Dr Roy Robertson, chairman of the National Forum on Drug-Related Deaths, was working as a general practitioner in Edinburgh at the time. He noted that while there were about 250 heroin users in Edinburgh in the late 1970s, by the end of 1980 the figure had risen to 4000, with an even larger population in Glasgow.
"For those of us in practice at the time, it was very visible," he said. "People were injecting this thing called smack because their friends were doing it and didn't know what it was. There was an epidemic of heroin use but also of hepatitis B, hepatitis C and HIV."
Many drug users now in the 40+ age range had chronic HIV, hepatitis C, lung disease and heart disease, he said, though the figures in yesterday's report relate to deaths where drugs were directly implicated or were the potential cause.
Methadone was first prescribed as an opiate substitute in the 1960s in New York and its widespread use in Scotland began in the 1980s.
News that there has been a big rise in the number of drug-related deaths where methadone has been present has inevitably prompted questions about its long-term use.
The latest report reveals that, out of 275 deaths where methadone was present, it was the sole drug in the body in only 14 cases.
The question of how to tackle the problem of users taking illicit drugs on top of methadone remains a vexed one.
Dr Robertson argued that more people should come forward for structured drug treatment programmes featuring methadone, saying that taking it under supervision in that context was very safe, whereas in an unstructured way, in low doses, it was unsafe, as it ran the risk of the drug user seeking illicit top-up doses or taking other drugs.

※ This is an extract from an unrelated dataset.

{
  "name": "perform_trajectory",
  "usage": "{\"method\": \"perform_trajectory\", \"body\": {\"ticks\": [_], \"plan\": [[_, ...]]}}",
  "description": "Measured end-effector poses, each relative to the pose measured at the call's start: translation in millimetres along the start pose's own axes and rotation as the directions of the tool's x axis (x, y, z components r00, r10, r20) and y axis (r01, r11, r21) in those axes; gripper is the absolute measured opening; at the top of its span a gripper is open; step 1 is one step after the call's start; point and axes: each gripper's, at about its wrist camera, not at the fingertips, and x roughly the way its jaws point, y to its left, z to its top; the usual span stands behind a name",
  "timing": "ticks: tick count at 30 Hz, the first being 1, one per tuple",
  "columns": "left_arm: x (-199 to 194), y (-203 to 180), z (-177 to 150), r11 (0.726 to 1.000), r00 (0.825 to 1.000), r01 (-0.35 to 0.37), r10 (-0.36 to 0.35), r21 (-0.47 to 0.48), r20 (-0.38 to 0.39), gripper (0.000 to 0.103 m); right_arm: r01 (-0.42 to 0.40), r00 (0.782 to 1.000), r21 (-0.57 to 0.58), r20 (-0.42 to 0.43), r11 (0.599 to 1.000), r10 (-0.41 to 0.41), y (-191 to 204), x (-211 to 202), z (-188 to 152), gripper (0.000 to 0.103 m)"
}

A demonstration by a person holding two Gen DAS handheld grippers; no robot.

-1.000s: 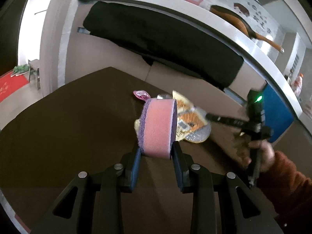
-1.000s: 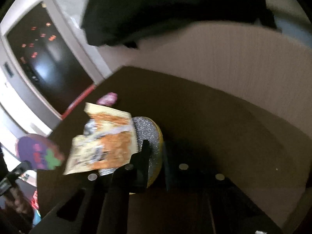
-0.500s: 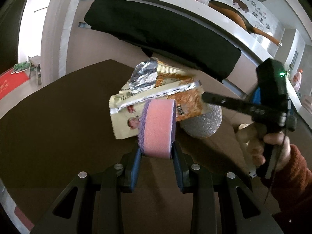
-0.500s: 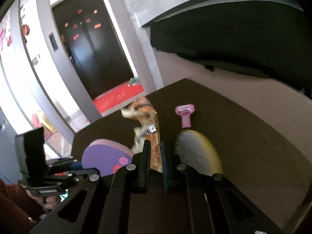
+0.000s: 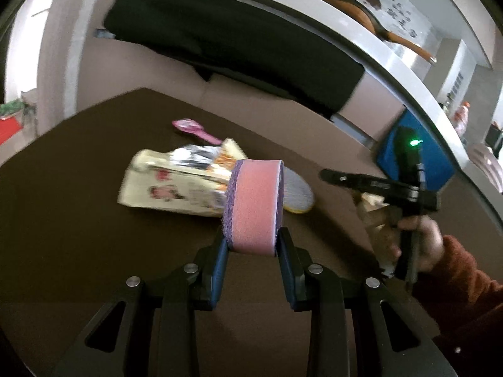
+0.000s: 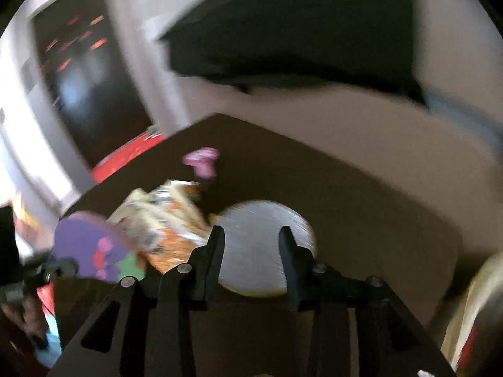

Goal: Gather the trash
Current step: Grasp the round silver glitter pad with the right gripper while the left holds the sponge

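Note:
My left gripper point(image 5: 251, 242) is shut on a pink and purple sponge point(image 5: 254, 207), held on edge above the brown table point(image 5: 78, 220). A crumpled snack wrapper point(image 5: 176, 185) lies on the table just beyond the sponge, blurred. Beside it rests a silver glittery disc with a yellow rim point(image 5: 298, 194). My right gripper point(image 6: 251, 251) hovers over that disc point(image 6: 261, 245); its jaws are opening and nothing is between them. The wrapper point(image 6: 163, 220) lies to its left, clear of the fingers. The right gripper point(image 5: 371, 185) also shows at the right of the left wrist view, held by a hand in a red sleeve.
A small pink scoop-like item point(image 5: 191, 128) lies at the far side of the table. A black cloth point(image 5: 235, 44) hangs on the beige wall behind. A blue object point(image 5: 437, 163) stands at the right, past the table edge. A red mat point(image 6: 125, 157) lies on the floor.
The right gripper, which was shut on the snack wrapper and held it up, has let go and opened. The wrapper now lies on the table by the silver disc. The left grip is unchanged.

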Motion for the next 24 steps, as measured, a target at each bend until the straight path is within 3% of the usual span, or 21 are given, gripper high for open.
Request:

However, long-time critic Dr Neil McKeganey, of the independently run Centre for Drug Misuse Research, claimed methadone was being prescribed "in the face of continuing con-current drug use" and called for a review of the way it was being prescribed.
For the Scottish Drugs Forum (SDF), the drugs policy and information organisation, methadone is only part of the story. It believes the rise in deaths in those aged over 35 is strongly linked to the mental and physical health impacts of long-term drug use and argues that adequate support for this age group is not always available.
Biba Brand of the SDF said: "What will help reduce drug-related death in Scotland is that people with drug problems have rapid and easy access to high-quality, non-judgemental, client-centred drug treatment and wider social support."
Scotland's drug-related deaths are expected to fall in future, due to smaller numbers of younger people entering into opiate use.